• ACTIVITY: What needs reproducing is the run of lines in the data below starting at the line with "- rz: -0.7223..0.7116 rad" and ending at the line with "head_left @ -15", both ends included. Copy it exactly, without pictures, and add nothing.

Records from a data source
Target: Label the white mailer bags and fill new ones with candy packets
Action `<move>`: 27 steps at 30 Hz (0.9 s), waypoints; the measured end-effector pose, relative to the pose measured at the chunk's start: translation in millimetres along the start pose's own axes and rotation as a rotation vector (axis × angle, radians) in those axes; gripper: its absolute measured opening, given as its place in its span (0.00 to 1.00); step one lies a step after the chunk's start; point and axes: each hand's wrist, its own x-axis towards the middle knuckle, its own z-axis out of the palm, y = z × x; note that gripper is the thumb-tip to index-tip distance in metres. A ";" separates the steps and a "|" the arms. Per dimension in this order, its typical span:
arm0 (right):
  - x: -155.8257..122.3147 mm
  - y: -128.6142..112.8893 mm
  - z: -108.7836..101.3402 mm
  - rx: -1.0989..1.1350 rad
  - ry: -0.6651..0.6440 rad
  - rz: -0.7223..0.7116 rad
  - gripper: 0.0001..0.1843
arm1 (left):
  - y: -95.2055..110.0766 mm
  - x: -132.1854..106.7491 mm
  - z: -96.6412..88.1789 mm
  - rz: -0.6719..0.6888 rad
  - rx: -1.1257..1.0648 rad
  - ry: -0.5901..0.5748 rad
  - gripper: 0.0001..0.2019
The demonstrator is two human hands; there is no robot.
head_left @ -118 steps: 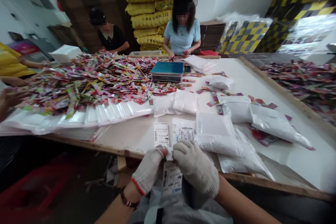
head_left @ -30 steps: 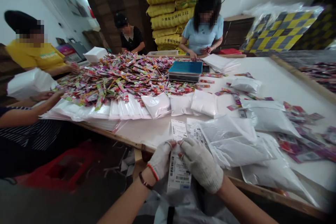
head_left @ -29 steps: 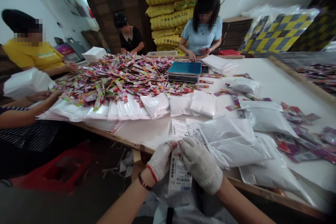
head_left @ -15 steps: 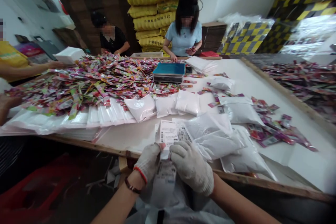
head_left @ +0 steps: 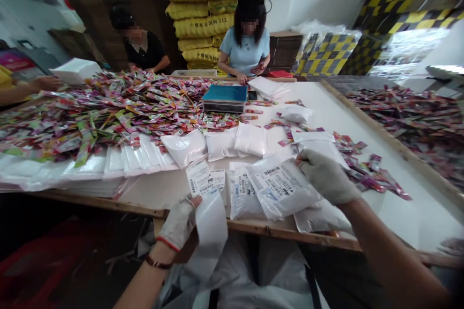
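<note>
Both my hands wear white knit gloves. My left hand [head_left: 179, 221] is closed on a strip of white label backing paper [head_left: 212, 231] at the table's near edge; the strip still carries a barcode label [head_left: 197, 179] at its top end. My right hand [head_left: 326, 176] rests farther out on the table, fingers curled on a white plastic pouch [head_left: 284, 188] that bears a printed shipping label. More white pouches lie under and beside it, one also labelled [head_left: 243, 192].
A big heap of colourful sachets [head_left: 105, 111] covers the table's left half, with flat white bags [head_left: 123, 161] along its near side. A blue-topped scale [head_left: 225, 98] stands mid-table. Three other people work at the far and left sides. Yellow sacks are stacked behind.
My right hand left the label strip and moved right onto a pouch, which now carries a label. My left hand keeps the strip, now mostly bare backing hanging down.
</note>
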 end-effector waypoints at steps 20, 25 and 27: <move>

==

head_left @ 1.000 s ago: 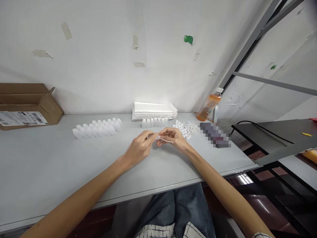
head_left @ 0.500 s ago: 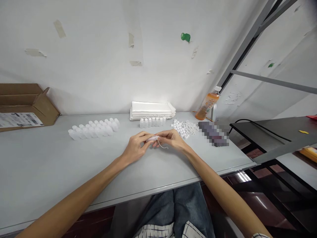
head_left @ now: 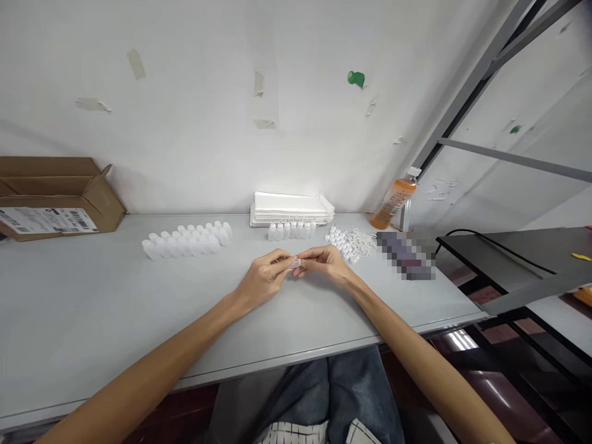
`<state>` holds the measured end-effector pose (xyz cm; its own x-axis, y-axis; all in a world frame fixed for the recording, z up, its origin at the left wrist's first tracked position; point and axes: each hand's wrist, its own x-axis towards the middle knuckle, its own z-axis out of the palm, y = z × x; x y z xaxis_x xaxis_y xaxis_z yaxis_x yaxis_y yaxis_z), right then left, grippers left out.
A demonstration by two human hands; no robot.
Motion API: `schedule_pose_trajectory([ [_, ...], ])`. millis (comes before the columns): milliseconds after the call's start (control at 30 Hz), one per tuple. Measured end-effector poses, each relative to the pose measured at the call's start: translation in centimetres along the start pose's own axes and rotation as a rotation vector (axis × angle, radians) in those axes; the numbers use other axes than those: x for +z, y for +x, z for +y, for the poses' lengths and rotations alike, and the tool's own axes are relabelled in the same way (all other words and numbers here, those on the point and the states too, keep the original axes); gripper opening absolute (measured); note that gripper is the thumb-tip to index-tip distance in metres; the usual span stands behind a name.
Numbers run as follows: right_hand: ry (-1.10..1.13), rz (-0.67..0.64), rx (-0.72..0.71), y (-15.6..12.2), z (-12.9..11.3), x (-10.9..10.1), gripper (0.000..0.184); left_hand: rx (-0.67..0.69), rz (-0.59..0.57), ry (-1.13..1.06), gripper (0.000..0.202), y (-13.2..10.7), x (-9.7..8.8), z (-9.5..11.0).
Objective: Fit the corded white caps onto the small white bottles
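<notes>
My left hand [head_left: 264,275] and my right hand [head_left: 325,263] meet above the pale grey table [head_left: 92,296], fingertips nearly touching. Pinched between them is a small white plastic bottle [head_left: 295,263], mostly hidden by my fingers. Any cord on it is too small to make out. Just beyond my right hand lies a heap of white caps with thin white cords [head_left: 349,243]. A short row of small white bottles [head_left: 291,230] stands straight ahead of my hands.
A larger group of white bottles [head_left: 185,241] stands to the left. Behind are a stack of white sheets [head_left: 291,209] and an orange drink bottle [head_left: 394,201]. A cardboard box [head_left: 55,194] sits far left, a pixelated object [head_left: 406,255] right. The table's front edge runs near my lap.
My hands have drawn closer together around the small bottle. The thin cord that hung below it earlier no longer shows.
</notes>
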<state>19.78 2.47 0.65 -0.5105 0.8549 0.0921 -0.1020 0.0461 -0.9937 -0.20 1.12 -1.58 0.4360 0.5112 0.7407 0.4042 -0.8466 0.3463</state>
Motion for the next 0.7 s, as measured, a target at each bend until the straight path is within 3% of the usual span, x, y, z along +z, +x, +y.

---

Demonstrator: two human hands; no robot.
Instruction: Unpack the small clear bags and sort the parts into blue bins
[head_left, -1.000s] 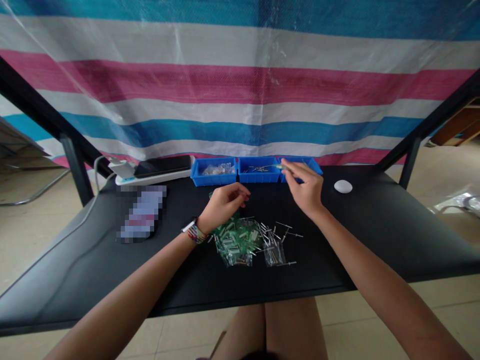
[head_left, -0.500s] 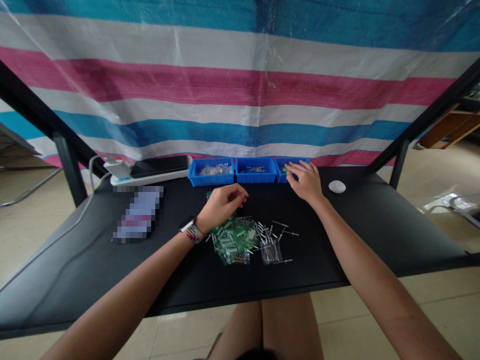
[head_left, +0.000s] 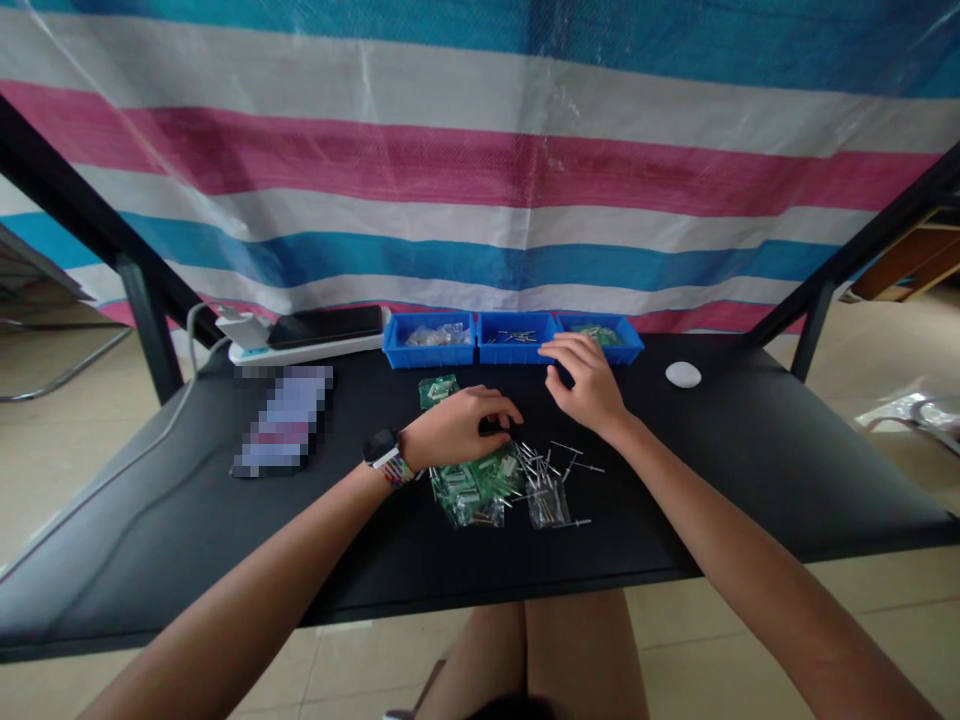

• WRITTEN ANSWER:
  - rz: -0.7223..0.7116 rad
  - gripper: 0.0001..0.1843
arm1 (left):
  - y: -95.2055..110.0766 mm
  - x: -132.1854..106.7491 mm
  - z: -96.6412..88.1789 mm
  - rz: -0.6719..0.6888 rad
  - rx: -1.1257..1.0648 rad
  - ry: -0.5901..0.5748 rad
  - gripper: 0.0001..0.2019
The demonstrator is two human hands; there is no robot.
head_left @ -118 steps: 
head_left @ -30 steps: 
head_left @ -29 steps: 
head_left @ -15 steps: 

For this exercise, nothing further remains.